:: Task statement ::
Your task is to transcribe the lines from the start of the data below through the line containing "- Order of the", inclusive, exactly as they stand and without the pictures.

━━━━━ Input data

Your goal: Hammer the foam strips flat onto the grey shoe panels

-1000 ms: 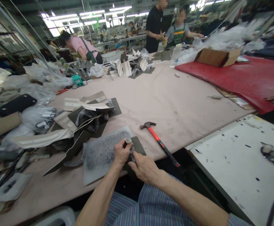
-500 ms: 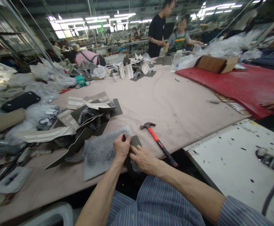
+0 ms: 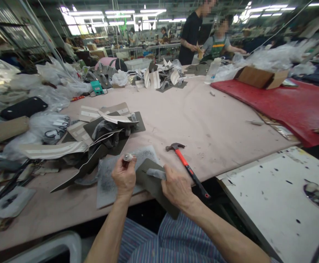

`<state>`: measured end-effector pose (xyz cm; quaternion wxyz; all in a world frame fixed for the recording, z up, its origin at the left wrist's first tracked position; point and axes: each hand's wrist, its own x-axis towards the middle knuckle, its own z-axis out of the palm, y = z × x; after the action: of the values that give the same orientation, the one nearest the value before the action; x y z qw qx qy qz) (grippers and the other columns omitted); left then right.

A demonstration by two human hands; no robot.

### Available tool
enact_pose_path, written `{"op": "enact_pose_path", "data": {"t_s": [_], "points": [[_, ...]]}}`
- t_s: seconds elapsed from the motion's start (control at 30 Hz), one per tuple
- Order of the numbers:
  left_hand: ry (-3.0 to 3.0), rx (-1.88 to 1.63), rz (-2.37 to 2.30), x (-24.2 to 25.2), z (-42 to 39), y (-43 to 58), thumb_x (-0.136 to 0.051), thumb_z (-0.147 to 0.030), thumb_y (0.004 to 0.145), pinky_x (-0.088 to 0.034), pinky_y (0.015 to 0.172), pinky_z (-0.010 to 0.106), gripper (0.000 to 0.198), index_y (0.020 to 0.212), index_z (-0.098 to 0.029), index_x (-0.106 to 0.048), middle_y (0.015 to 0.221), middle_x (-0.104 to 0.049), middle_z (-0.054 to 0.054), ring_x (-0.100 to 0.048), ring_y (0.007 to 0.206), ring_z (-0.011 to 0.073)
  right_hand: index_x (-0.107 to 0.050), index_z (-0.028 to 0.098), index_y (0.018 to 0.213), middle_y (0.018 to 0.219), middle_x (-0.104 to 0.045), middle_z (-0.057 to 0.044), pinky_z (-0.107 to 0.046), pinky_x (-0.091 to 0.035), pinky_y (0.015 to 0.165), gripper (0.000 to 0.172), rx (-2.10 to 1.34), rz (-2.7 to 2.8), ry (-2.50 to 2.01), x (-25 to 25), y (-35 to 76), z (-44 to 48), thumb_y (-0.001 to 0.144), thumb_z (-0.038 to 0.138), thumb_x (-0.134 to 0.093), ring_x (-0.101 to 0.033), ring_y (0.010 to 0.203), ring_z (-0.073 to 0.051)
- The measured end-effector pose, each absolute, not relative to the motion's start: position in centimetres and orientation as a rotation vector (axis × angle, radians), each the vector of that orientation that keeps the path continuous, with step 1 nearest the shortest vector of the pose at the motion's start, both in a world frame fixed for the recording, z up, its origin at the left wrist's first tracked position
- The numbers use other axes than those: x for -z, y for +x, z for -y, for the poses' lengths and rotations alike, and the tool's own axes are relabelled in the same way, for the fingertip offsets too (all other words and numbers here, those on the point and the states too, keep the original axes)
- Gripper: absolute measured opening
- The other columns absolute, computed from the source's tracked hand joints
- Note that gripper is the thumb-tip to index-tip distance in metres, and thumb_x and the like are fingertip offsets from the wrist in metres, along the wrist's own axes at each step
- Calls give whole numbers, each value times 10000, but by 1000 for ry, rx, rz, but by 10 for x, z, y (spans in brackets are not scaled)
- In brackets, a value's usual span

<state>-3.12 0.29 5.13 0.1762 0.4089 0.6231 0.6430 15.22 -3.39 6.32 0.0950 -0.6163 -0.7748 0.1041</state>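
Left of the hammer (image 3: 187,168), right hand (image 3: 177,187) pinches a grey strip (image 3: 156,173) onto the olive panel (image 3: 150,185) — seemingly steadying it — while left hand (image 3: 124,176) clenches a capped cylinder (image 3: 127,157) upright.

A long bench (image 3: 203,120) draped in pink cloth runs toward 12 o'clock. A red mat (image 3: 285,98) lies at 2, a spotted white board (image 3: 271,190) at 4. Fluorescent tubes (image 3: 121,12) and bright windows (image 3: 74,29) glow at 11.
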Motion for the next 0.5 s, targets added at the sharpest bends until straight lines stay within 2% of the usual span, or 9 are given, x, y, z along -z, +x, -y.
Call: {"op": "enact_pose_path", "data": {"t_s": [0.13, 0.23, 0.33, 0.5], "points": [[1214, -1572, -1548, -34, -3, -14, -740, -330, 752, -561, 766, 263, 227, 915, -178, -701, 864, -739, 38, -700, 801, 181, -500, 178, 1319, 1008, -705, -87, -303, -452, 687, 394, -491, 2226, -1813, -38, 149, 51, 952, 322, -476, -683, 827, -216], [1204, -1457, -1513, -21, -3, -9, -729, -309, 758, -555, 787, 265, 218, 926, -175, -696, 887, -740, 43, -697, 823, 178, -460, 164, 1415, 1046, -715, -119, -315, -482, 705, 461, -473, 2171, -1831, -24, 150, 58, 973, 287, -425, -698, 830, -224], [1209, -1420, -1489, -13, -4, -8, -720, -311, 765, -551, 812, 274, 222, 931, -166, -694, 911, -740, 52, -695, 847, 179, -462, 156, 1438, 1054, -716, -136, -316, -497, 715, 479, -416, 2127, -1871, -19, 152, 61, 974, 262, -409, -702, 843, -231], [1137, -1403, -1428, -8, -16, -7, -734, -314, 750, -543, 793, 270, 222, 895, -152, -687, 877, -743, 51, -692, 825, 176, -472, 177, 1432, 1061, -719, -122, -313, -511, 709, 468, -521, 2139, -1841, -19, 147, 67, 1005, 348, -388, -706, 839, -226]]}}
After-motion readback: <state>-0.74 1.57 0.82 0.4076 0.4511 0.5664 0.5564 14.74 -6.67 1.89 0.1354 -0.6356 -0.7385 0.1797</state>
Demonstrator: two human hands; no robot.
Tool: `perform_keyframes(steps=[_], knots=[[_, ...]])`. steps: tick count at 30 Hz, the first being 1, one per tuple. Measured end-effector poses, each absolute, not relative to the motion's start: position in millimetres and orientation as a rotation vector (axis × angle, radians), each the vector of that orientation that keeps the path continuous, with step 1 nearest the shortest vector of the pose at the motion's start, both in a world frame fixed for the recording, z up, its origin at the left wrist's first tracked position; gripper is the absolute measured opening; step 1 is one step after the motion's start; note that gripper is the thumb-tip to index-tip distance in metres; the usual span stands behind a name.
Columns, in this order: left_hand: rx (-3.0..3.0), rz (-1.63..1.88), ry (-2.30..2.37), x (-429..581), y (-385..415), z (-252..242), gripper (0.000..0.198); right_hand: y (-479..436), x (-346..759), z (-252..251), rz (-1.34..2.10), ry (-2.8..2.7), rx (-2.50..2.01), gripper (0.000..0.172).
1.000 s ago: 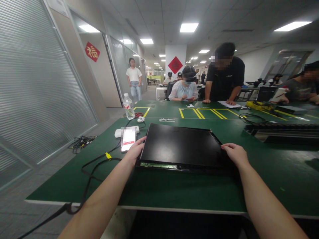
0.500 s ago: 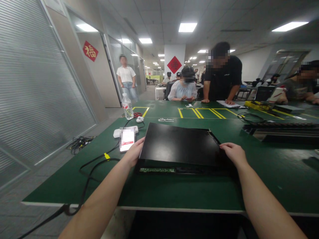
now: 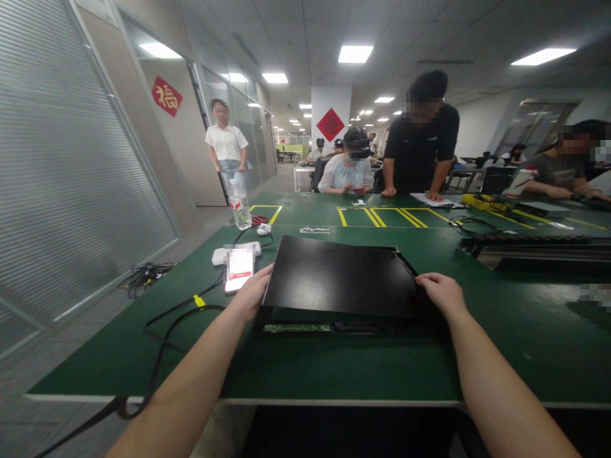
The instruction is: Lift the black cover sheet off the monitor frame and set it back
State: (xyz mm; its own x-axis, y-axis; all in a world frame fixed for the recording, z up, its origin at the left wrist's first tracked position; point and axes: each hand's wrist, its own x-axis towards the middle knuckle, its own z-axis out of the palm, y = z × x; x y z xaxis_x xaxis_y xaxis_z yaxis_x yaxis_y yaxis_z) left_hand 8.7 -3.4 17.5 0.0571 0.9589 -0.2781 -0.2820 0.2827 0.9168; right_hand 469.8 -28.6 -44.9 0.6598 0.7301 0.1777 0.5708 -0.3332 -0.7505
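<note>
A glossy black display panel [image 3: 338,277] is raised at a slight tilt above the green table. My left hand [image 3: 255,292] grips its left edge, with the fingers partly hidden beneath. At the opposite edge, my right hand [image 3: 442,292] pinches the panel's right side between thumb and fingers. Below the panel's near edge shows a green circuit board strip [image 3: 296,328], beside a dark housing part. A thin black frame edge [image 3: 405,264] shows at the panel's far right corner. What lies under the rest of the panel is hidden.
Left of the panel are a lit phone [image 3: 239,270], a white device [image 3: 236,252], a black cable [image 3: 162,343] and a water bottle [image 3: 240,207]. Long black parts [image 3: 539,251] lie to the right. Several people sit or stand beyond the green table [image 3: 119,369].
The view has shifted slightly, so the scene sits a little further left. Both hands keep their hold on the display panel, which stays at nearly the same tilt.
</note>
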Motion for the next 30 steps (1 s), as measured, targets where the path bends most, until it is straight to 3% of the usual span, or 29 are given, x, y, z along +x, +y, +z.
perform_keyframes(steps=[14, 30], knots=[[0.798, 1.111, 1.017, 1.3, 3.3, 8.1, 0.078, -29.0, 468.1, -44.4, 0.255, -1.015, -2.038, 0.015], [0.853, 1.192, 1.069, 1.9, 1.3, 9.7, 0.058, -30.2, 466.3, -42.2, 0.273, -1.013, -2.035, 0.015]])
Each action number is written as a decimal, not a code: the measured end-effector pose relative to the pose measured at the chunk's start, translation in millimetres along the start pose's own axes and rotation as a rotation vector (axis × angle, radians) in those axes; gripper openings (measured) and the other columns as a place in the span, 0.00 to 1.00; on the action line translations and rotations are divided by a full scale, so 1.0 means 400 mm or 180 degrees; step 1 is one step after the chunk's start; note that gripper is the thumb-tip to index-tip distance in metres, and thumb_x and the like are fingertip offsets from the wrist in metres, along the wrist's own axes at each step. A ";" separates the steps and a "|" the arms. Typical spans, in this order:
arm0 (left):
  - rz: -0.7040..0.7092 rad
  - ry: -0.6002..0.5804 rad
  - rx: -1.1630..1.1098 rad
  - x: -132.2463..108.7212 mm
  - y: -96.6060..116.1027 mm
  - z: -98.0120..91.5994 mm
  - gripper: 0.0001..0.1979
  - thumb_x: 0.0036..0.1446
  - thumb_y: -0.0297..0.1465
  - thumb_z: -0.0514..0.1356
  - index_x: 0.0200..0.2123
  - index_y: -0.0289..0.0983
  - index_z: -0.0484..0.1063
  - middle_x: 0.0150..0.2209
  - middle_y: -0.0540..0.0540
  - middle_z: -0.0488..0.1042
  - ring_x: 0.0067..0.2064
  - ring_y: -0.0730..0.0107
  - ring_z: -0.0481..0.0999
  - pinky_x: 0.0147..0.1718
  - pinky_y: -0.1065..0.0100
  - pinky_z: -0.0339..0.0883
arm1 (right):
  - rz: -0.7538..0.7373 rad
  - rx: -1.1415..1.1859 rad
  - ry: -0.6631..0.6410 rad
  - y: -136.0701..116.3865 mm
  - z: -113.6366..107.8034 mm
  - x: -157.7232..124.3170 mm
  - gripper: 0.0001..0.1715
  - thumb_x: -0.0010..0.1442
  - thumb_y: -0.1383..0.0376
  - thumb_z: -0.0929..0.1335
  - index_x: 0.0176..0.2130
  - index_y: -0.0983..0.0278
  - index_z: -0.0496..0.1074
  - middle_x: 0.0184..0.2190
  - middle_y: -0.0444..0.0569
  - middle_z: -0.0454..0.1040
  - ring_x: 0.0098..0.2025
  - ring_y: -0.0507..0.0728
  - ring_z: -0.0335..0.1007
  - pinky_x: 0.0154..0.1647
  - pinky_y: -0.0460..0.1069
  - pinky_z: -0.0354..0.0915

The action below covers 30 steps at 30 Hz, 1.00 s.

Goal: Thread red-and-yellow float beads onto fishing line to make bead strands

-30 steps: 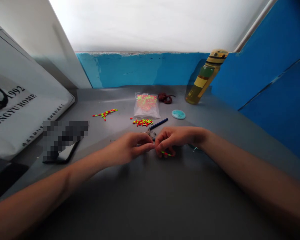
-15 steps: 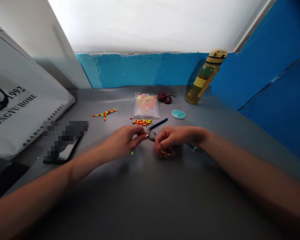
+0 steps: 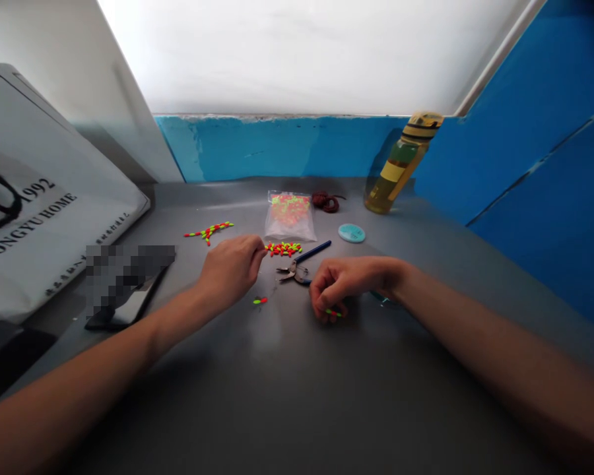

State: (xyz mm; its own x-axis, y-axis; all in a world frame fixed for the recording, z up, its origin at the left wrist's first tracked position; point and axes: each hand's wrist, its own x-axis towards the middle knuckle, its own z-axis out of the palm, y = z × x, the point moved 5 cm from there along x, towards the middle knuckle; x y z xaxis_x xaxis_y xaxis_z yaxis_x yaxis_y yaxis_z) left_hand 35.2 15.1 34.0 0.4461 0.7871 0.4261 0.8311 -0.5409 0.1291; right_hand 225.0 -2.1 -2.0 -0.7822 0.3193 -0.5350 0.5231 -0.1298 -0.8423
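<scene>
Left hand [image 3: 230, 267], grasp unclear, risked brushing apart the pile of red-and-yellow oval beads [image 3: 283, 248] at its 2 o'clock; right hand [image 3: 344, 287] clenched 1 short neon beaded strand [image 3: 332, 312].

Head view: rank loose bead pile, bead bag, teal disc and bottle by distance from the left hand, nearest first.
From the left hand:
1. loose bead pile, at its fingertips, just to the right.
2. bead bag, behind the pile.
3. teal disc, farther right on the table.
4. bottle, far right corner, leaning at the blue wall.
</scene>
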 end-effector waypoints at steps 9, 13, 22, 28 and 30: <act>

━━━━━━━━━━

:: Exercise response ::
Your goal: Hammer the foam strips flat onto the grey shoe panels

-1000 ms: 
-500 ms: 
+0 ms: 

`<state>`: measured end-effector pose (xyz cm; quaternion wxyz; all in a world frame fixed for the recording, z up, its origin at the left wrist's first tracked position; point and axes: each hand's wrist, its own x-axis towards the middle knuckle, its own z-axis out of the palm, y = z × x; after the action: of the values that give the same orientation, the one nearest the value before the action; x y z qw qx qy qz) (grippers and the other columns omitted); left then right.

A demonstration by two human hands; no robot.

### Available tool
enact_pose_path, written `{"op": "enact_pose_path", "data": {"t_s": [_], "points": [[_, ...]]}}`
- t_s: seconds elapsed from the motion's start (control at 30 Hz), one per tuple
- Order of the numbers:

That brings the answer to completion.